Almangush Alhadi, Bello Ibrahim O, Keski-Säntti Harri, Mäkinen Laura K, Kauppila Joonas H, Pukkila Matti, Hagström Jaana, Laranne Jussi, Tommola Satu, Nieminen Outi, Soini Ylermi, Kosma Veli-Matti, Koivunen Petri, Grénman Reidar, Leivo Ilmo, Salo Tuula
Department of Pathology, Haartman Institute, University of Helsinki, Helsinki, Finland.
Head Neck. 2014 Jun;36(6):811-8. doi: 10.1002/hed.23380. Epub 2013 Sep 2.
Oral (mobile) tongue squamous cell carcinoma (SCC) is characterized by a highly variable prognosis in early-stage disease (T1/T2 N0M0). The ability to classify early oral tongue SCCs into low-risk and high-risk categories would represent a major advancement in their management.

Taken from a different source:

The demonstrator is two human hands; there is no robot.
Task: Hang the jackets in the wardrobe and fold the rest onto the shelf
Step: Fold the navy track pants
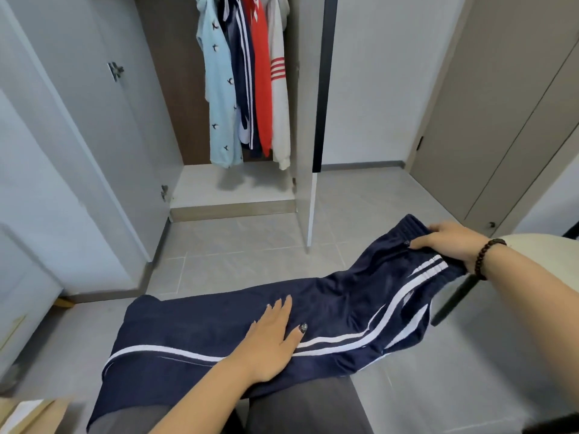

Depth of invasion, tumor budding, histologic risk-assessment score (HRS), and cancer-associated fibroblast (CAF) density were studied in 233 cases of T1/T2 N0M0 oral tongue SCC managed in 5 university hospitals in Finland.
Tumor budding (≥5 clusters at the invasive front of the tumor) and depth of invasion (≥4 mm) were associated with poor prognosis in patients with early oral tongue SCC (hazard ratio [HR], 2.04; 95% confidence interval [CI], 1.17-3.55; HR, 2.55; 95% CI, 1.25-5.20, respectively) after multivariate analysis. The HRS and CAF density did not predict survival. However, high-risk worst pattern of invasion (WPOI), a component of HRS, was also an independent prognostic factor (HR, 4.47; 95% CI, 1.59-12.51).
Analyzing the depth of invasion, tumor budding, and/or WPOI in prognostication and treatment planning of T1/T2 N0M0 oral tongue SCC is recommended.
口腔(活动期)舌鳞状细胞癌(SCC)在疾病早期(T1/T2 N0M0)预后差异很大。将早期口腔舌SCC分为低风险和高风险类别,这在其治疗方面将是一项重大进展。
对芬兰5所大学医院收治的233例T1/T2 N0M0口腔舌SCC病例,研究其浸润深度、肿瘤芽生、组织学风险评估评分(HRS)和癌症相关成纤维细胞(CAF)密度。
多因素分析后,肿瘤芽生(肿瘤浸润前沿≥5个簇)和浸润深度(≥4mm)与早期口腔舌SCC患者预后不良相关(风险比[HR]分别为2.04;95%置信区间[CI]为1.17 - 3.55;HR为2.55;95%CI为1.25 - 5.20)。HRS和CAF密度不能预测生存。然而,HRS的一个组成部分——高风险最差浸润模式(WPOI)也是一个独立的预后因素(HR为4.47;95%CI为1.59 - 12.51)。
建议在T1/T2 N0M0口腔舌SCC的预后评估和治疗计划中分析浸润深度、肿瘤芽生和/或WPOI。